POINSEMBILAN.COM-MAMUJU, Sungguh memprihatinkan kehidupan kakek Peda, seorang kakek yang umurnya 100 tahun lebih. Bersama istrinya, Nenek Ici, yang juga sudah sangat tua, mereka tinggal di pengungsian di dusun Ahu Kecamatan Tappalang Mamuju.
Rumah kakek Peda sebelumnya roboh dengan tanah setelah diguncang gempa berkekuatan 6,2 Magnitudo. Rumah berukuran 3 x 3 M2 yang beratap rumbia kini tak dapat lagi ditemukan, sisa puing-puing.
Ditemui Sabtu (6/2/2021), yang didampingi Jasri, imam Masjid Ahu, kakek Peda dan istrinya menceritakan, mereka memiliki rumah seluas 3 x 3 m2. “Kami hidup berdua saja, kami memiliki 6 anak, tinggal satu yang masih. Dia sudah berkeluarga dan tinggal bersama suaminya,” jelasnya sambil terbata bata.
Kakek Peda menambahkan, rumahnya beratapkan rumbia berlantai papan seadanya, tingginya satu setengah meter. “Kami pernah usulkan bedah rumah, kendalanya kami tidak dapat bedah rumah karena itu bukan tanah kami, hanya numpang di tanah orang, jadi tidak bisa dapat bedah rumah,” cerita kakek Peda yang dibenarkan Jasri.
Kami pun menggali lebih dalam kehidupan kakek Peda yang didampingi istrinya nenek Ici. Saat gempa terjadi, rumah kumuhnya yang berukuran 3 x 3 m2 itu, rubuh rapat dengan tanah, sehingga dia mengungsi bersama anaknya di pengungsian yang beratapkan tenda biru, berdampingan dengan pengunsian yang lainnya.
Saat mempertanyakan umurnya kakek Peda, dia mengatakan, sudah seratus lebih, dia pernah dipekerjakan sama Belanda 7 hari tanpa istirahat,” ujar kakek Peda yang sudah pikun dan tuli, penglihatannya pun kurang jelas.
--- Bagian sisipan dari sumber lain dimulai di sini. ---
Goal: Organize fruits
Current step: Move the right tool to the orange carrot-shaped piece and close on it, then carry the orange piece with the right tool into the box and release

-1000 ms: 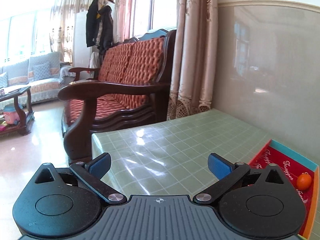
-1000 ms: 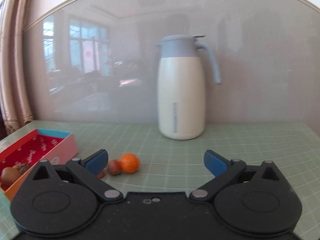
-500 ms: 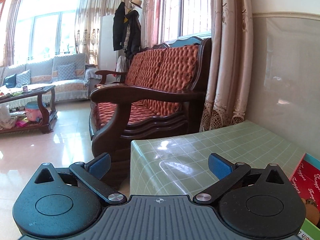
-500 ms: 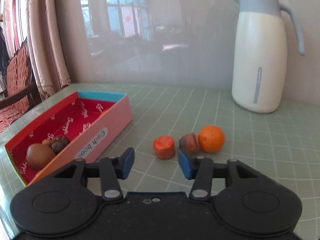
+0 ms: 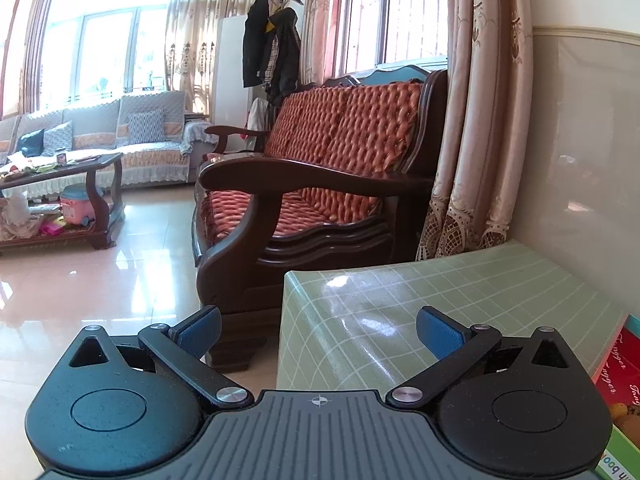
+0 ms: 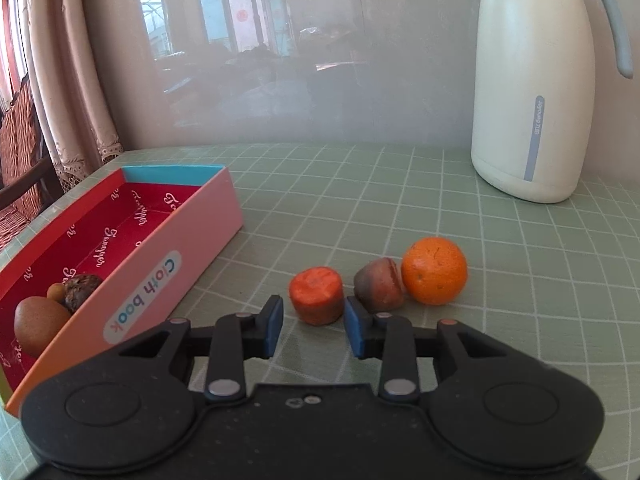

Harapan kakek Peda ke pemerintah setempat, agar dia dan istrinya, bisa mendapatkan tempat yang layak, dan butuh perhatian, sebab keluarganya betul-betul tak memiliki apa apa.
Beban Kakek Peda sedikit terbantu karena Rumah Sakit Wisata Universitas Indonesia Timur, yang diwakili Ir. Usman dan Istrinya, Hj. Rosita, SE, M.Si, membantunya dengan memberikan bantuan sembako, selimut dan sejumlah paket lainnya. (Syarifuddin Andi)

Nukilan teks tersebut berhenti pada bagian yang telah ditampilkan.